Problem to work on:
In the records below, begin at the line that has "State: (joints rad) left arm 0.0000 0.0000" and stop after the line that has "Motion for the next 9"; quote those lines verbatim and nothing more.

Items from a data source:
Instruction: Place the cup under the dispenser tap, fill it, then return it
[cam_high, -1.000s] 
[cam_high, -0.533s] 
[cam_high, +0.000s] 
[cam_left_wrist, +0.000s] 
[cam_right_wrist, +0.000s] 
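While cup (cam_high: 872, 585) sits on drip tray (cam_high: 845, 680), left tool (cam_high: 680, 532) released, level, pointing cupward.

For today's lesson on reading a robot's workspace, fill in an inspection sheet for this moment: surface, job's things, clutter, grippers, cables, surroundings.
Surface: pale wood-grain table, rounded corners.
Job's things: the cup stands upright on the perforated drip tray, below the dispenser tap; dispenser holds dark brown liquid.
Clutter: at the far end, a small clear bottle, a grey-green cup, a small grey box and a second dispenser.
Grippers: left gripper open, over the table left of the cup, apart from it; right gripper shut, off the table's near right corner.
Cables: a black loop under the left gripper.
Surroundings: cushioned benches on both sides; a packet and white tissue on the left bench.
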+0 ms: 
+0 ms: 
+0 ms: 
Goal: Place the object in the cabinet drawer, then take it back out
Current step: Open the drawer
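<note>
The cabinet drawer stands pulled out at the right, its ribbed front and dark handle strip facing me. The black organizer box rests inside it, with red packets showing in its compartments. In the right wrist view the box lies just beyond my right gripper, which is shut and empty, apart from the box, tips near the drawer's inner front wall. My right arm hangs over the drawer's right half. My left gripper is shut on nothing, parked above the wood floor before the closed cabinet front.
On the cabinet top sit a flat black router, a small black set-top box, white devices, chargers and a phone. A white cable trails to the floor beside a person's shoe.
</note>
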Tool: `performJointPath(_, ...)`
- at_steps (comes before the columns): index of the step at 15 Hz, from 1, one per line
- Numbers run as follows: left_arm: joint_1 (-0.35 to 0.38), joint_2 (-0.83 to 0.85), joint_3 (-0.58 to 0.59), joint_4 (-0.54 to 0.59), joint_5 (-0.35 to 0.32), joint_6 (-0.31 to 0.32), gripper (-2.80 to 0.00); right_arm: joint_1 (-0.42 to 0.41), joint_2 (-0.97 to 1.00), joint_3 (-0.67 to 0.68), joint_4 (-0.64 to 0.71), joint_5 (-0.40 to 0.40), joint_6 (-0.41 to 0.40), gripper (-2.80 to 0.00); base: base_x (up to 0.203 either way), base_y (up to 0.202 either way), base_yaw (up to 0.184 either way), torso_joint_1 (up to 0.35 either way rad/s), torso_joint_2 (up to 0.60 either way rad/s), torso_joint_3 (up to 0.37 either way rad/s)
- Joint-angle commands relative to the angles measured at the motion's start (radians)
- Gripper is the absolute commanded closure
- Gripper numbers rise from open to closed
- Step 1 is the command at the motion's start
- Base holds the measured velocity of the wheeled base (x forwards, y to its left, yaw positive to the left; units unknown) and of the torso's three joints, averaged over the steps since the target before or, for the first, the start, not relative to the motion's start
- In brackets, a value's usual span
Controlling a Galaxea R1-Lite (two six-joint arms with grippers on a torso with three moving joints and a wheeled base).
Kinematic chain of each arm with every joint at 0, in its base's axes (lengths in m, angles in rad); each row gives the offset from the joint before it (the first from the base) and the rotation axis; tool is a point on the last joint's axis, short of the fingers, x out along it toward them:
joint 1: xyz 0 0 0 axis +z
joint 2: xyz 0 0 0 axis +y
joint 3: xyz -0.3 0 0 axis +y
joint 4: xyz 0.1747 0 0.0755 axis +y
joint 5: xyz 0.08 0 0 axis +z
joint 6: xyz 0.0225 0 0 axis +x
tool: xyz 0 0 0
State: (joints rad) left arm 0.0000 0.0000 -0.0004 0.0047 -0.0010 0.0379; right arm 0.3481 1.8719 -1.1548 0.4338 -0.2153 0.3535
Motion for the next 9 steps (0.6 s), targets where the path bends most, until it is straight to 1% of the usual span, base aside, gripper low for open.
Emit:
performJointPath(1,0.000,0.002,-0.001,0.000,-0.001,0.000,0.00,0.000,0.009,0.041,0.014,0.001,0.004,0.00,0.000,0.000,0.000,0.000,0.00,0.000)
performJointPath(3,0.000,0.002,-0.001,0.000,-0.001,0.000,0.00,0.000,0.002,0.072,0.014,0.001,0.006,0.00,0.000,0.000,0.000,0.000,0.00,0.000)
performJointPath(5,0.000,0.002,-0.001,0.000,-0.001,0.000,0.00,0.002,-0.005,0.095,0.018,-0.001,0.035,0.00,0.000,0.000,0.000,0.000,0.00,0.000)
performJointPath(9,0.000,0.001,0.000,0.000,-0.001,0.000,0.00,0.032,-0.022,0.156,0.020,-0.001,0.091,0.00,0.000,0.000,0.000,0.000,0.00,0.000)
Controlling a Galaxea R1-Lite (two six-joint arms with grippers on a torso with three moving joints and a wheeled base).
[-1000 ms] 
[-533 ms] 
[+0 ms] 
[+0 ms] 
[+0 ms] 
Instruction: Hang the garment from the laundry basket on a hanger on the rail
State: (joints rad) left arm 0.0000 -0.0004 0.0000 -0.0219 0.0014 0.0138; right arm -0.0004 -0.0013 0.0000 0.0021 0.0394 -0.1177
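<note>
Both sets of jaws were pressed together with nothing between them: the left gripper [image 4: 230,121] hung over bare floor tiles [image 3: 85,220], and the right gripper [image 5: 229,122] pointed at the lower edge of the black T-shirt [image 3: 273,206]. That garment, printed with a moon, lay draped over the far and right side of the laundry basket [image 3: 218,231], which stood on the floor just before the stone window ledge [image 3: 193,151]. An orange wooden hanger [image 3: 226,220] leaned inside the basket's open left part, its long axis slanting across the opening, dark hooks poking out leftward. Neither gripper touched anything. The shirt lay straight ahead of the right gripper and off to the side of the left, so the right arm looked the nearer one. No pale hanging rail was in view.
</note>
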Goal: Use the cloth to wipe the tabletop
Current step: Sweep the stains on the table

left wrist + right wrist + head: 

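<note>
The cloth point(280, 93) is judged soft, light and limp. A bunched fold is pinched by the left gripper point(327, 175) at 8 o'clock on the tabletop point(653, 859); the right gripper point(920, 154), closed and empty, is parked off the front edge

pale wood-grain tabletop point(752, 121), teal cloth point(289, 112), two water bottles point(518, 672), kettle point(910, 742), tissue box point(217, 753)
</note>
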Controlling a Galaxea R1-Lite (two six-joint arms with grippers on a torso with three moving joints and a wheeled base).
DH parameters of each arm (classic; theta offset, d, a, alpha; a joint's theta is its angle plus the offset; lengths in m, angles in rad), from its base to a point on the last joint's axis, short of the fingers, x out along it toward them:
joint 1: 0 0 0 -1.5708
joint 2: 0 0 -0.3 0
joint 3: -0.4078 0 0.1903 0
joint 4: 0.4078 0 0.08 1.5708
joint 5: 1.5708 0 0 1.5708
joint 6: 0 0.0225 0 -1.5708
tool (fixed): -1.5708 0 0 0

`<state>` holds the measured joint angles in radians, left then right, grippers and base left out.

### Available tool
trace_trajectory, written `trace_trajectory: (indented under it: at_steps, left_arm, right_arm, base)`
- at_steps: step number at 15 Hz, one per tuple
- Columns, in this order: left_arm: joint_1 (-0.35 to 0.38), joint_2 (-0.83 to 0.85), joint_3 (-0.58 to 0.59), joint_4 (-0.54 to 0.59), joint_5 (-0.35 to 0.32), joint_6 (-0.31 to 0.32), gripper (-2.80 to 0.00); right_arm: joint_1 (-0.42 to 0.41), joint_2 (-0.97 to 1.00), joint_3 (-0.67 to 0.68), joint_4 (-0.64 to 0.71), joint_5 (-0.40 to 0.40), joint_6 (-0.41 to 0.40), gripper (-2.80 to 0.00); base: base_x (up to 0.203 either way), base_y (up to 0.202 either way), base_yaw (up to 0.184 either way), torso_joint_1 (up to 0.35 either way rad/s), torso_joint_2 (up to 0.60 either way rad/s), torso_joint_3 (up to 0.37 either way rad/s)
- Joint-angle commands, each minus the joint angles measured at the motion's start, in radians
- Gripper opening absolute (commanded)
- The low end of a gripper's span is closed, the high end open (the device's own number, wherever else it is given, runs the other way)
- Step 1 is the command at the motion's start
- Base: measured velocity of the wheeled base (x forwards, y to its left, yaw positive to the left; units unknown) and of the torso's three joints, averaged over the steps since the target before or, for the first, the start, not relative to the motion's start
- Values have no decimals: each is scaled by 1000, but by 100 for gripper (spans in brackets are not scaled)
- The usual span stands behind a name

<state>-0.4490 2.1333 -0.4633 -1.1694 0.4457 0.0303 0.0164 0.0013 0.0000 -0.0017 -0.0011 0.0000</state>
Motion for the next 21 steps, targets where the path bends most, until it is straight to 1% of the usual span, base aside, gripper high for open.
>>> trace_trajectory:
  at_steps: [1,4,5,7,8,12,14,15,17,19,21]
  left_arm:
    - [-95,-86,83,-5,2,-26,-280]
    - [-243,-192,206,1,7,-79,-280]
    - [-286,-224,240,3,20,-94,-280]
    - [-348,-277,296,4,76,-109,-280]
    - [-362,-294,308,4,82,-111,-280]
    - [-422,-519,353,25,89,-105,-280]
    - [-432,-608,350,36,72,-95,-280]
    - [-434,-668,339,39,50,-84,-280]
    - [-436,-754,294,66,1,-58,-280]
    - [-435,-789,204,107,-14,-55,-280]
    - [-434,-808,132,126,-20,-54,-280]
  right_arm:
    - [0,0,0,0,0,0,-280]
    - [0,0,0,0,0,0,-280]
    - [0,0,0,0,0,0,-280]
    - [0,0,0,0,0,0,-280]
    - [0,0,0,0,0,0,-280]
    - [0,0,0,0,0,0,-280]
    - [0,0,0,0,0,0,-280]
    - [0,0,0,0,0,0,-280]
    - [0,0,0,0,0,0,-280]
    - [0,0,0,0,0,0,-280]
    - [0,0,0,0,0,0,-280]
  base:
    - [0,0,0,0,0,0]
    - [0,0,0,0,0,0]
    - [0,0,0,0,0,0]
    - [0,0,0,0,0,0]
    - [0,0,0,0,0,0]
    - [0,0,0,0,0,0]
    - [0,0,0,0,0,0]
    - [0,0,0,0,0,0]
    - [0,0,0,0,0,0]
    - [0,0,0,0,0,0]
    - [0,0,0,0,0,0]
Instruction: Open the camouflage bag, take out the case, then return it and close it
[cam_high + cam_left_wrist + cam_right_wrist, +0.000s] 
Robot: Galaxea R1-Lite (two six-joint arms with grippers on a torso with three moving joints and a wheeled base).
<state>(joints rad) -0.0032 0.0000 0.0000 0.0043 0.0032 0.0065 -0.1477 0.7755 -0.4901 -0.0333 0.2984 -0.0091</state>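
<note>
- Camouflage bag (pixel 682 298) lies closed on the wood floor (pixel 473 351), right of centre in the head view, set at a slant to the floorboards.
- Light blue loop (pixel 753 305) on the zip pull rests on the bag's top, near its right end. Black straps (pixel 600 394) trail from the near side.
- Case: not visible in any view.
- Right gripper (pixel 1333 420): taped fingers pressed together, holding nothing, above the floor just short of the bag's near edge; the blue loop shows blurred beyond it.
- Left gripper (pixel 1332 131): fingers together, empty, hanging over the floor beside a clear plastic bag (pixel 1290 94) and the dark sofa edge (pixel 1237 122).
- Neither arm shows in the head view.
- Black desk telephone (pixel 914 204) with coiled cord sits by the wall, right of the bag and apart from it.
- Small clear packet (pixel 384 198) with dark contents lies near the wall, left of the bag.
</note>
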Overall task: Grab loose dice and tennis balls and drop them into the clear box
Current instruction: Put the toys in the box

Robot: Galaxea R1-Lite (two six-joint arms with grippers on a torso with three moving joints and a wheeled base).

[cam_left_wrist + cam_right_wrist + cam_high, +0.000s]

Solution for this problem:
State: (joints rad) left arm 0.0000 0.0000 -0.0004 0.0047 -0.0010 0.0379; right arm 0.3481 1.8719 -1.1548 0.4338 -0.2153 0.3535
Motion for the next 9 steps (0.6 s), targets where the path bends most, until it is straight to 1% of the usual span, base aside, gripper low for open.

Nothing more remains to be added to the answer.